The Internet – a public global network of networks – is built as system of interconnected networks of Service Provider (SP) infrastructures. These networks are often represented as Autonomous Systems (ASs) as shown in the figure Figure 1 each has globally unique Autonomous System Number (ASN).
The central controller directs traffic towards a specific egress router and an external interface. Thus, the traffic reaches a particular destination outside the network and optimizes utilization of the advertised egress routes.
The data-plane interconnection link (NNI) and control-plane (eBGP) direct connection between two ASs allows Internet traffic to travel between the two, usually as part of a formal agreement called peering.
A SP has multiple peering relationships with multiple other SPs.
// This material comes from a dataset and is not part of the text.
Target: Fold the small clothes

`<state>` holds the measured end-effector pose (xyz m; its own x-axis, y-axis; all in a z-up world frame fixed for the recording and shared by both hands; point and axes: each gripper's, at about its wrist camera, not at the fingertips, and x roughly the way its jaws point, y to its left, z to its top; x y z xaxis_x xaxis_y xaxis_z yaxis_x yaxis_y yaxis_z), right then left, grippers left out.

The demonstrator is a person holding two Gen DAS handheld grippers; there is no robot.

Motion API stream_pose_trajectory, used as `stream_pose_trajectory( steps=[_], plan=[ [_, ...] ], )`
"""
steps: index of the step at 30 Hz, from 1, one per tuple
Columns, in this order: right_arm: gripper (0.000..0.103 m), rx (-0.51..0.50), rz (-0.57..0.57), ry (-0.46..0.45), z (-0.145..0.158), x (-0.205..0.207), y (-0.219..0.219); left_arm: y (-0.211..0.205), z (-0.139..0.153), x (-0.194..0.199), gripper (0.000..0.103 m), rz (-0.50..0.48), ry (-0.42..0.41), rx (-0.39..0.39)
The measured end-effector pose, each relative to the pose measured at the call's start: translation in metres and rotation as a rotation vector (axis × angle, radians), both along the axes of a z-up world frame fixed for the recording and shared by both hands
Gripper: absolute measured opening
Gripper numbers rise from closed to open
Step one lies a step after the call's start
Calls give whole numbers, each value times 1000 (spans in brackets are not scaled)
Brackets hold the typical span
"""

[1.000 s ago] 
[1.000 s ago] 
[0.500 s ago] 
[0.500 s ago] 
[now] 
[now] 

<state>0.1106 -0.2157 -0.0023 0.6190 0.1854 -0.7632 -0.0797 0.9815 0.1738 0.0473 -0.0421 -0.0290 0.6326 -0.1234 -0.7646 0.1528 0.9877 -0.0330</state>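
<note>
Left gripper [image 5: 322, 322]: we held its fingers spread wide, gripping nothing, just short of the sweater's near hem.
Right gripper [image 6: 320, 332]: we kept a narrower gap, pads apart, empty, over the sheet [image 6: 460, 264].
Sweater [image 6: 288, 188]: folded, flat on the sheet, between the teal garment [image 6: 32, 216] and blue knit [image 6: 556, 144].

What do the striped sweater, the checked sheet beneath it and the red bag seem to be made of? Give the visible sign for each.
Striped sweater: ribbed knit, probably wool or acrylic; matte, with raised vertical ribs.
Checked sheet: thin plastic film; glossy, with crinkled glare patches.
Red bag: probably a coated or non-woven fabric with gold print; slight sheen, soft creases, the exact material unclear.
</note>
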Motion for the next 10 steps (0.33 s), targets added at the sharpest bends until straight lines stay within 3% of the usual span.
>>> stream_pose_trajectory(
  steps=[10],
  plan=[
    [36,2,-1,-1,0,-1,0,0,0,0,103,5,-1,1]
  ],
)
They are usually geographically distributed, differ in number and bandwidth of the NNI link, and use various business or cost models.

In the context of AS peering, traffic egress assumes that the destination network address is reachable through a certain peer AS. So, for example, a device in Peer AS#2 can reach a destination IP address in Peer AS#4 through Service Provider AS#1.
The peer AS using an eBGP Network Layer Reachability Information (NLRI) advertisement provides the reachability information. An AS typically advertises IP addresses that belong to it, but an AS may also advertise addresses learned from another AS.
For example, Peer AS#2 can advertise addresses to SP (AS#1) that AS#2 receives from Peer AS#3, Peer AS#7, Peer AS#8, Peer AS#9, Peer AS#4 and Peer AS#5.
The reachability information advertisement depends on the BGP routing policies between the individuals ASs. Therefore, a given destination IP prefix reaches multiple peering ASs and multiple NNIs. Network administrators in the SP network select “best” exit interface for each destination prefix.
The traffic that exits from the service provider AS is critical for ensuring cost efficiency while providing seamless end user experience at the same time. The definition of “best” exit interface is a combination of cost as well as latency and traffic loss.